The courses are based on lectures and weekly research seminars in medical anthropology, including insight into qualitative social research methods and 'micro' fieldwork tasks. The Department of Medical Anthropology offers themes for fieldwork-based dissertations on alternative and traditional medicine (TCM, homeopathy, kinetic studies) or mother-child attachment.

Compulsory textbooks:

Cecil G. Helman (2003) Culture, health and Illness (Kultúra, egészség és betegség).
Medicina Kiadó, Budapest,
Suggested readings:

Babulka, Péter, Borsányi, László, Grynaeus, Tamás (eds) (1989) Síppal-dobbal. Traditional Medicine among  non-European people(Hagyományos orvoslás az Európán kívüli népek körében). Mezőgazdasági Kiadó, Budapest, 1989.

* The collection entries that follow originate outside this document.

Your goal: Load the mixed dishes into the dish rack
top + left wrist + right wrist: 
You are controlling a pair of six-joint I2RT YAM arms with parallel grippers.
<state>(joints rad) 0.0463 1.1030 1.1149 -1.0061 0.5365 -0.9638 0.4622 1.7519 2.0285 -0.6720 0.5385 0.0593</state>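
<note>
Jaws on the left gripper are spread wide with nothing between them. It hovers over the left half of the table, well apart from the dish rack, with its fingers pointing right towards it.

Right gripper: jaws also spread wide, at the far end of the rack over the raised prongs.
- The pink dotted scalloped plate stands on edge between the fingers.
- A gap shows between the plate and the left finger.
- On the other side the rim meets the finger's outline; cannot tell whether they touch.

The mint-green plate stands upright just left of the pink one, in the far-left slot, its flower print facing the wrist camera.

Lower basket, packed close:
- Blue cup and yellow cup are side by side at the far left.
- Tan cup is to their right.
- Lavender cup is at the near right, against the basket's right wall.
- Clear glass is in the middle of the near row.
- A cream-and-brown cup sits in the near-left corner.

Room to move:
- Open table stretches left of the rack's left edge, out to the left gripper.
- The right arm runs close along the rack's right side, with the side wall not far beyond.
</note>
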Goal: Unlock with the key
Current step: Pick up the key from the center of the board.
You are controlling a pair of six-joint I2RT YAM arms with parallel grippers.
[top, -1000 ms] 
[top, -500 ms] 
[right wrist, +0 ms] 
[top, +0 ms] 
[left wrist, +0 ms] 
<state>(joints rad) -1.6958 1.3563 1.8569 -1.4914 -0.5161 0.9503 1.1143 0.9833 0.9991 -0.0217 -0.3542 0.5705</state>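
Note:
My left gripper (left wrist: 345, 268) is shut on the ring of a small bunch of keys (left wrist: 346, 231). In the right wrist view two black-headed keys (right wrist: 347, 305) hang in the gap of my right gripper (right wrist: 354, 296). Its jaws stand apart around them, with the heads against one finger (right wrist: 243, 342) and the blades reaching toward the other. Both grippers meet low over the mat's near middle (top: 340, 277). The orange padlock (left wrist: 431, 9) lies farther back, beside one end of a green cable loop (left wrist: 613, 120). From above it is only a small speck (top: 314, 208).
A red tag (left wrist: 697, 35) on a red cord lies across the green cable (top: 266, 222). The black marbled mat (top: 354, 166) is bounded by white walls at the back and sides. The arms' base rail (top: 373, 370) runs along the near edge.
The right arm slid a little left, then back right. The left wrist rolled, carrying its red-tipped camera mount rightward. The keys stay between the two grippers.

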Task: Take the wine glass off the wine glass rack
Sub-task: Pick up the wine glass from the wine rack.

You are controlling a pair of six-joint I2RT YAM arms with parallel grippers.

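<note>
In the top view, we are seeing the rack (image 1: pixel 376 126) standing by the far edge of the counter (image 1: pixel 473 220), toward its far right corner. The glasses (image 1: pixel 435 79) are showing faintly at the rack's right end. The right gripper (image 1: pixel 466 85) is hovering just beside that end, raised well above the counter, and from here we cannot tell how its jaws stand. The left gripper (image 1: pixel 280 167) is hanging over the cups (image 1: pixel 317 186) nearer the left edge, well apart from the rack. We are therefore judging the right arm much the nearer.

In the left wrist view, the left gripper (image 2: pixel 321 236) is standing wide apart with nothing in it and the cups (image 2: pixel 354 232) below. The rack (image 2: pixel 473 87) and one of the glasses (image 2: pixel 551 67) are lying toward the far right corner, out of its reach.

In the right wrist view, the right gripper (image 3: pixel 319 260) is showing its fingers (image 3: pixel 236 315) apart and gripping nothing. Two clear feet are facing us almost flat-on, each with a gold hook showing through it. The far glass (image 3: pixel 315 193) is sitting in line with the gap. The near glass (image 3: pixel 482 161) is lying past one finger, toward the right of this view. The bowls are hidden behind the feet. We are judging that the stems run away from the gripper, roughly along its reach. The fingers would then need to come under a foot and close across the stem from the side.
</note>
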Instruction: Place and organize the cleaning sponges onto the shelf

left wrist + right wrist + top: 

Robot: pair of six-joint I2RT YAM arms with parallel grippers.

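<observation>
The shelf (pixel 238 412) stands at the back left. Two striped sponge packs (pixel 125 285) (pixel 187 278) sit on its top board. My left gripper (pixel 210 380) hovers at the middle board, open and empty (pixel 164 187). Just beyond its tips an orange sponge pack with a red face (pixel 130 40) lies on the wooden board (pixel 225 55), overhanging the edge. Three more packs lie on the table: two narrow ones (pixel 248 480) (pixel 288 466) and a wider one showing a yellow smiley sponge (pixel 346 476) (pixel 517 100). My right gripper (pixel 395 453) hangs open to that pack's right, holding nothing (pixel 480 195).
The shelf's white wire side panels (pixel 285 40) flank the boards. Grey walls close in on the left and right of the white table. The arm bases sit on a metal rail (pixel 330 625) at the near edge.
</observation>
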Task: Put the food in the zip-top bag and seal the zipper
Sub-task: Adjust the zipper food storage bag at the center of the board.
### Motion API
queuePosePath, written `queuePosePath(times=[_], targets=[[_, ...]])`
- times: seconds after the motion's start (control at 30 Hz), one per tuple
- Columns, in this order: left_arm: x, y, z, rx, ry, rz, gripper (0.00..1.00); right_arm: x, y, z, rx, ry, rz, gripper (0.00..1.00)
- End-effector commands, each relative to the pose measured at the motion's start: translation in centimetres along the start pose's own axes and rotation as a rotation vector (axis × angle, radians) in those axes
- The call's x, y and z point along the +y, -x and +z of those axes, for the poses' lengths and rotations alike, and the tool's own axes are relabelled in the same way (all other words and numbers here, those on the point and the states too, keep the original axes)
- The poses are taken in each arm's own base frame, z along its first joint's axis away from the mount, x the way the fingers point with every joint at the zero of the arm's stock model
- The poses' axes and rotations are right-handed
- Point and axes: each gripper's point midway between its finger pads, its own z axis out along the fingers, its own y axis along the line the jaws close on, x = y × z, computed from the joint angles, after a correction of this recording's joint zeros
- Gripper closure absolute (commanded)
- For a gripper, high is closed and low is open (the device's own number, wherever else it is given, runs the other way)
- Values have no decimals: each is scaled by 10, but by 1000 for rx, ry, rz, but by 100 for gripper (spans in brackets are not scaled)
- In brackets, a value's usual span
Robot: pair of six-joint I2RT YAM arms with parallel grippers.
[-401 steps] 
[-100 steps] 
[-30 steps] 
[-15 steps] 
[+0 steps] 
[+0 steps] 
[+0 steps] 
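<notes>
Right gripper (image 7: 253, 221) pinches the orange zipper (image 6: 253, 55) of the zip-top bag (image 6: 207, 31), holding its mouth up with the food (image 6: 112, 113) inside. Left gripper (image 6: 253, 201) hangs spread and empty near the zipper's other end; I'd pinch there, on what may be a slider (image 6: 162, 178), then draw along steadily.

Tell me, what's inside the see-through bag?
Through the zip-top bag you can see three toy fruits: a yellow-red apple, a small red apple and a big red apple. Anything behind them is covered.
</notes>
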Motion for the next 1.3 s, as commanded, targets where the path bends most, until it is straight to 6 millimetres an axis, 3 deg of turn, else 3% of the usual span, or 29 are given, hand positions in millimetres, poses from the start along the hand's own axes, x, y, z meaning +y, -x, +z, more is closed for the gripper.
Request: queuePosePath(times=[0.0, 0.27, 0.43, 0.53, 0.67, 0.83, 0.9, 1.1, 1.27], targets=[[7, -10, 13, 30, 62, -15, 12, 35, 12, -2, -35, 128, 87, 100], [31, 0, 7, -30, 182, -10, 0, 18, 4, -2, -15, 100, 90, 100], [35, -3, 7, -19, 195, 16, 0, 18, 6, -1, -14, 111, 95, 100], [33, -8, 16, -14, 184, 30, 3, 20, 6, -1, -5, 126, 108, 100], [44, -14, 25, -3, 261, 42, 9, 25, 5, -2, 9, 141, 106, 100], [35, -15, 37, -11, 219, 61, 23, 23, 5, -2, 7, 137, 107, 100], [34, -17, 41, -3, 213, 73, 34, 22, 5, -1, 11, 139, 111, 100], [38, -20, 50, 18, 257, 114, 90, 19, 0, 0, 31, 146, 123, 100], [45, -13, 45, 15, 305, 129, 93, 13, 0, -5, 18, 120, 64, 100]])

Health and culture (Egészség és kultúra). Szöveggyűjtemény in Hungarian , az Orvosi Antropológia Részleg kiadványa, 2000.
Buda Béla és Kopp Mária (szerk.): (2001) Behavioral Sciences (Magatartástudomány). Medicina Kiadó, Budapest, 2001.
Losonczi Ágnes (1989): Harming and protective society (Ártó-védő társadalom). Közgazdasági és Jogi Könyvkiadó, Budapest,

The medical anthropology department offers also other elective courses, like ’Worksite health culture and stress’ (Imre Lázár), ’Cultural differences of reproduction’ (Anna Susánszky, Szilvia Csóka), ’Death, Culture and Medical Anthropology’ (Ágnes Zana).

The Department of Medical Anthropology admits PhD students. At Semmelweis University Doctoral School No. 4 there is a possibility to do research on medical anthropological at Mental Health Sciences Doctoral School within the frames of Behavioral Science program.